* Required work
From the first line of the data below through the line holding "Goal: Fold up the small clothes", write out each line exactly as it stands.

* Records
↓
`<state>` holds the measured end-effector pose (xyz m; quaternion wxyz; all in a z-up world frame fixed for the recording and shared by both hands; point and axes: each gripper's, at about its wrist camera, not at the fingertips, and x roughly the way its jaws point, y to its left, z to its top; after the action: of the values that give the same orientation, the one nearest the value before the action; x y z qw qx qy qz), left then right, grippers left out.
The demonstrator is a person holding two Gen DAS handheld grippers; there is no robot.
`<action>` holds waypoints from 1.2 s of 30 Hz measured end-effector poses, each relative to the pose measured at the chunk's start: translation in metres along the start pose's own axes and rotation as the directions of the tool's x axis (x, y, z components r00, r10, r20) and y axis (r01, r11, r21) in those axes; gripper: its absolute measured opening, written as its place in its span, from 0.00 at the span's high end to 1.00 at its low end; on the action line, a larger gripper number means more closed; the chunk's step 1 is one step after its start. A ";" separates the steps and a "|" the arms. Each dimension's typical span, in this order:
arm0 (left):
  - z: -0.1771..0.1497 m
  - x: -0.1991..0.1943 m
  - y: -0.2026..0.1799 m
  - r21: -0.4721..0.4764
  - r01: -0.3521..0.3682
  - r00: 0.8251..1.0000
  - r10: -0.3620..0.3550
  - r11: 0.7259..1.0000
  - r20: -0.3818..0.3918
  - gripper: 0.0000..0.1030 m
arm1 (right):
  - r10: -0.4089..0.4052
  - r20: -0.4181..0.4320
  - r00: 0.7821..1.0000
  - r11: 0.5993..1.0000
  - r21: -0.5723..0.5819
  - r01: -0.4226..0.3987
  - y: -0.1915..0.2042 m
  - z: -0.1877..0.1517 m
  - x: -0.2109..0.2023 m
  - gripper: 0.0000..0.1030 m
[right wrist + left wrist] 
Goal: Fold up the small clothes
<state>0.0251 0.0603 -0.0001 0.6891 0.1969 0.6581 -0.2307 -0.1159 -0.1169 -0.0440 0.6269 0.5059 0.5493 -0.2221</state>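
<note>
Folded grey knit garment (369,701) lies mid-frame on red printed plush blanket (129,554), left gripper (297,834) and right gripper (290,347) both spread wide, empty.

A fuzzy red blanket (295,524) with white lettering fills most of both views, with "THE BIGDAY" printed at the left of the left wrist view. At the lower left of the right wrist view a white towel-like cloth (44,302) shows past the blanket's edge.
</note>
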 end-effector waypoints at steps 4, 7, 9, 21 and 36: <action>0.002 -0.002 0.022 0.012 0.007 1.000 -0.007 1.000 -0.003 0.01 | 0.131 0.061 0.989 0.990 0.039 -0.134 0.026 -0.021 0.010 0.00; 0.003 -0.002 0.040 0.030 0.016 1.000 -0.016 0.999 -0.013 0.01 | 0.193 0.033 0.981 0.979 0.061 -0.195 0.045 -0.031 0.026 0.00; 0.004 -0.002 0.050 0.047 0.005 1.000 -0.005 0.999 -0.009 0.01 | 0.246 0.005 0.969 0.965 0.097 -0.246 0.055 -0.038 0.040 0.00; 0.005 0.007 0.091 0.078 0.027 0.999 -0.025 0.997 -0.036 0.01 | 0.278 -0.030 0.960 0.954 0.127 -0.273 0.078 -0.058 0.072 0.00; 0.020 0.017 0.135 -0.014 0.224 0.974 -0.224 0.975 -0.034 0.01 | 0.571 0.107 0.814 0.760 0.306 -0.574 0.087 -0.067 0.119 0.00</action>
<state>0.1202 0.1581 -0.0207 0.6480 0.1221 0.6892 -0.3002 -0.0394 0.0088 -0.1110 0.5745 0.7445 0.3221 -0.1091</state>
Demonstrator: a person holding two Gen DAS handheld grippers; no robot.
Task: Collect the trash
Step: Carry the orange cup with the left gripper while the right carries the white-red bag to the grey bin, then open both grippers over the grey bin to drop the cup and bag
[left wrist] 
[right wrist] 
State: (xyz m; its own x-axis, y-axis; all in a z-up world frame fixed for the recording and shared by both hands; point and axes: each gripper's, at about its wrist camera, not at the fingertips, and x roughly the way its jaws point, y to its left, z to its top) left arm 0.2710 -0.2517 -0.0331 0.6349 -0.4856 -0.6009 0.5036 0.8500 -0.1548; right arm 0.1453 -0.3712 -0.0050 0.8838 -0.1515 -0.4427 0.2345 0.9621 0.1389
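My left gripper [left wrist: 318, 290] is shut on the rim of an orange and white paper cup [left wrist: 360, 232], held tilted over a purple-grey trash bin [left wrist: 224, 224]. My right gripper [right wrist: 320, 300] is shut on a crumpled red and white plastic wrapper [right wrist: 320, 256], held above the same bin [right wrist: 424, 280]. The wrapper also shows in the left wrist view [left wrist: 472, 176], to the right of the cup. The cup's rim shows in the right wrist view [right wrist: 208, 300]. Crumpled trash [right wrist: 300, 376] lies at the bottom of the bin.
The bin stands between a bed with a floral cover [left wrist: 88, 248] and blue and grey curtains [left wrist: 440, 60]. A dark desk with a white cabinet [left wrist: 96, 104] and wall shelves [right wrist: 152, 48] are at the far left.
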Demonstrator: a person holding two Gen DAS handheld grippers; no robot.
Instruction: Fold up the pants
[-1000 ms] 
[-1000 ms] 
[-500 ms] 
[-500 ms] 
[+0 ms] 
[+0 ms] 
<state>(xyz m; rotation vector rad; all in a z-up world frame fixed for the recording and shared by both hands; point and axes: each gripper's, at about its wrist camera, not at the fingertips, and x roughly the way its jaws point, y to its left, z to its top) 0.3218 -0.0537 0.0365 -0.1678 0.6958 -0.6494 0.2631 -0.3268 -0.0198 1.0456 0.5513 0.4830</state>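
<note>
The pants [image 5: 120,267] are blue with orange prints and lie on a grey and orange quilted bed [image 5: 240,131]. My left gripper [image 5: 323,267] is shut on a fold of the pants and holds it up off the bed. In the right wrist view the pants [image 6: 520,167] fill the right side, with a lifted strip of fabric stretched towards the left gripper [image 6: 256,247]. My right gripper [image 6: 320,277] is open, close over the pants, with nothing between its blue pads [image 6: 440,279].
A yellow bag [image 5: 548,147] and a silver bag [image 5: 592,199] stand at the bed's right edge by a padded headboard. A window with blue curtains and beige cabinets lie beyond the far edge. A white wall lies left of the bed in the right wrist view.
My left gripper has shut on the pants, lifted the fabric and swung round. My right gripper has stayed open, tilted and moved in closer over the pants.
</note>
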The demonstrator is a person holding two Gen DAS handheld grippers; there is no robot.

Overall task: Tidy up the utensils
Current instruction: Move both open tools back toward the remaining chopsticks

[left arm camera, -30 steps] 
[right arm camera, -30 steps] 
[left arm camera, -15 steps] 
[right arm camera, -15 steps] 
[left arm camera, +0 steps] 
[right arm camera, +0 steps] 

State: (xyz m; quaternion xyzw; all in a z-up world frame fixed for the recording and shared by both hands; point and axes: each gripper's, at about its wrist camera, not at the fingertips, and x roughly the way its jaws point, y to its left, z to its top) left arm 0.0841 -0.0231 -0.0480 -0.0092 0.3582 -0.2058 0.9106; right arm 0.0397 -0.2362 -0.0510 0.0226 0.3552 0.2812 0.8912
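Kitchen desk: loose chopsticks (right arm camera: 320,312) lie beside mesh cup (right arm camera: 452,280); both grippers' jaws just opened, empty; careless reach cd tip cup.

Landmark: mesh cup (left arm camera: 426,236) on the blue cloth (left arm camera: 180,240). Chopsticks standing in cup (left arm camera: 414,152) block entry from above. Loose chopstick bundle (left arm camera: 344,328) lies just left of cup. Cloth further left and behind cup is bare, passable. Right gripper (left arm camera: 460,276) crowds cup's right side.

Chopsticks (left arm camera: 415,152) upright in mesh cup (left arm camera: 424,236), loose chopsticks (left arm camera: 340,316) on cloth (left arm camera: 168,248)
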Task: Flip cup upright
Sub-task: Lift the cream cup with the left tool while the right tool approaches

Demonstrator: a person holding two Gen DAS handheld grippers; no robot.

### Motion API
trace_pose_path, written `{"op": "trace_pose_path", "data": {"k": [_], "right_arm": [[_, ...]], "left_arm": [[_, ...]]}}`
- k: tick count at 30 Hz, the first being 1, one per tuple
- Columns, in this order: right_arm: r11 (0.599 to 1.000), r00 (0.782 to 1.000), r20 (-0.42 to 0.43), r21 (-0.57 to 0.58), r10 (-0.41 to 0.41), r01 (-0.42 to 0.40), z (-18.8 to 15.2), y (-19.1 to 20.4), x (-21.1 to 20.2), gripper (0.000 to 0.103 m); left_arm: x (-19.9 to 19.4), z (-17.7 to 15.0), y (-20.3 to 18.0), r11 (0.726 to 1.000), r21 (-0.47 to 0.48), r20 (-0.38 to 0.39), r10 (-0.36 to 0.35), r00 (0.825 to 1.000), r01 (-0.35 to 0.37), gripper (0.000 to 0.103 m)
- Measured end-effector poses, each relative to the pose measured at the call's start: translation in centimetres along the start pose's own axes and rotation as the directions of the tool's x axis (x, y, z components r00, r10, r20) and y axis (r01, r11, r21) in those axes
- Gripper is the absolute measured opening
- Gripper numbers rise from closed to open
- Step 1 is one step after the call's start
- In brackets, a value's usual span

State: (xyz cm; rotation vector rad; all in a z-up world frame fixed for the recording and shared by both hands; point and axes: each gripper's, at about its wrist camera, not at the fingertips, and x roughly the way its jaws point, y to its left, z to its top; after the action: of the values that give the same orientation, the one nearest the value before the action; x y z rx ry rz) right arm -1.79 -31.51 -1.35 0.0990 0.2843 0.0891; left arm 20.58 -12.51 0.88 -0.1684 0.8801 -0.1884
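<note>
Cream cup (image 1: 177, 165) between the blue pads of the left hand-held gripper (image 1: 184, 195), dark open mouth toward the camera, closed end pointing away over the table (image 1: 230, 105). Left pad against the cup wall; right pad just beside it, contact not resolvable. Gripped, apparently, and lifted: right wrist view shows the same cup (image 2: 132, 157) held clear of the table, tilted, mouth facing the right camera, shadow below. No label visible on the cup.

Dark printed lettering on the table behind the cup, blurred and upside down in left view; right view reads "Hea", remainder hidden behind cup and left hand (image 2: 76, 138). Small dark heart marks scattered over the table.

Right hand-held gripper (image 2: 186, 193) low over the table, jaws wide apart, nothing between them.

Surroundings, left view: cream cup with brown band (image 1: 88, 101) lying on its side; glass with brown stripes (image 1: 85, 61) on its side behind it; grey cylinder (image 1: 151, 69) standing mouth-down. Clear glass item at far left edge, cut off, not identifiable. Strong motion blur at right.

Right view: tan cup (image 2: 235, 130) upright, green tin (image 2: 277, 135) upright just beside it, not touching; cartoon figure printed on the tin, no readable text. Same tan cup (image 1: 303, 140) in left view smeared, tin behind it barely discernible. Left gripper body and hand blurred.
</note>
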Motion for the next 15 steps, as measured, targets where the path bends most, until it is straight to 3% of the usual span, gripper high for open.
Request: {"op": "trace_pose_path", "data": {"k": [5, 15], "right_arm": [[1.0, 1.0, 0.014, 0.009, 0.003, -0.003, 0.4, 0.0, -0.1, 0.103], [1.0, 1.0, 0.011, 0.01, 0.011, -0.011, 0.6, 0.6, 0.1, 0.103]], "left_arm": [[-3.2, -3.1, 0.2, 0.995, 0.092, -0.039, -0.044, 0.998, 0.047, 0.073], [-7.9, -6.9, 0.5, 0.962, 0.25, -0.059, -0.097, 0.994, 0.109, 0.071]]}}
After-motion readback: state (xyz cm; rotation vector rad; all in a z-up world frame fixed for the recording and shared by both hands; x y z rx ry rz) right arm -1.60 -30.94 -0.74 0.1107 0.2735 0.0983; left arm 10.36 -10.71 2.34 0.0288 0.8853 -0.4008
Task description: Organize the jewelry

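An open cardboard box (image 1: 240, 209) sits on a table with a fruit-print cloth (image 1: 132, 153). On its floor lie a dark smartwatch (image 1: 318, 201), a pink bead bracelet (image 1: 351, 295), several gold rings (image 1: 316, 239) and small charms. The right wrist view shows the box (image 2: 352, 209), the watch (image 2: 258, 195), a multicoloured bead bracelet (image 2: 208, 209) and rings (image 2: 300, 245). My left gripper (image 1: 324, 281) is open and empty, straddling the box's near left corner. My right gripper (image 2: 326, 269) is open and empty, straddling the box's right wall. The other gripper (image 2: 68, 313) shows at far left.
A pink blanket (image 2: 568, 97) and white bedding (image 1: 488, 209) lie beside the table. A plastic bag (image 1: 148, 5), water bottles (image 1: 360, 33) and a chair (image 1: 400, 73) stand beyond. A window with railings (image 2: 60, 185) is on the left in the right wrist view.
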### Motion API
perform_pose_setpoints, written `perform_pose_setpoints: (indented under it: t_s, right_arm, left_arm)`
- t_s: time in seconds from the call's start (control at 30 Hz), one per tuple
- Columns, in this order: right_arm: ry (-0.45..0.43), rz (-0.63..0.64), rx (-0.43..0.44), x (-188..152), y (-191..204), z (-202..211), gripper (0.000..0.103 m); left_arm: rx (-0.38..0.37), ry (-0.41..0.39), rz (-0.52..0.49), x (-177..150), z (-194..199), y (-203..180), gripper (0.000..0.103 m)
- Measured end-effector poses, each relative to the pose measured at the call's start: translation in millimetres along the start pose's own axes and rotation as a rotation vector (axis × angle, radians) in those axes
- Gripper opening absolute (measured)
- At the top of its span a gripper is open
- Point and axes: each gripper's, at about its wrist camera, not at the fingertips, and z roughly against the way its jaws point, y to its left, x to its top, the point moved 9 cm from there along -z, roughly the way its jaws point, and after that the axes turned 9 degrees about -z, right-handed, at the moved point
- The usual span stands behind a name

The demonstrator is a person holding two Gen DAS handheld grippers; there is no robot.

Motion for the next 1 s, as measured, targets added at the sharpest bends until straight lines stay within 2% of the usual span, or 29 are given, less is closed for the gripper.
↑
* Answer to this task
`<state>` holds the measured end-effector pose (xyz m; quaternion wxyz; all in a z-up world frame fixed for the recording and shared by both hands; point and axes: each gripper's, at about its wrist camera, not at the fingertips, and x roughly the way its jaws point, y to its left, z to its top; after the action: of the values that give the same orientation, the one nearest the value before the action; x y z qw qx qy qz), left then right, grippers left out.
The demonstrator is a person holding two Gen DAS handheld grippers; there is no robot.
`<action>` holds waypoints from 1.2 s of 30 Hz measured end-effector poses, each relative to the pose measured at the chunk's start: translation in metres along the start pose's own axes and rotation as the directions of the tool's x axis (x, y, z components r00, r10, r20) and y axis (r01, r11, r21) in those axes; gripper: its absolute measured opening, written as its place in its span, from 0.00 at the span's high end to 1.00 at its low end; on the action line, a larger gripper number means more closed; the chunk's step 1 is one step after its start. A ";" separates the steps and a "|" the arms. Each dimension's typical span, in this order:
arm0 (left):
  - z: -0.1771..0.1497 m
  - x: -0.1991..0.1943 m
  - y: -0.2026..0.1799 m
  - r21: -0.4721..0.4764
  - r01: -0.3521..0.3682
  - r00: 0.8251..1.0000
  - r10: -0.3620..0.3550
  - r11: 0.7259..1.0000
  - r20: -0.3818..0.3918
  - gripper: 0.0000..0.1030 m
arm1 (right):
  - r10: -0.4089..0.4052
  - r20: -0.4181..0.4320
  - r00: 0.7821..1.0000
  - r11: 0.5993..1.0000
  - r21: -0.5723..0.5819
  - r01: -0.4226..0.3987
  - y: -0.1915..0.2042 m
  - z: -0.1877..0.1517 m
  - x: -0.2109..0.2023 m
  - gripper: 0.0000..0.1030 m
[right wrist + left wrist] 
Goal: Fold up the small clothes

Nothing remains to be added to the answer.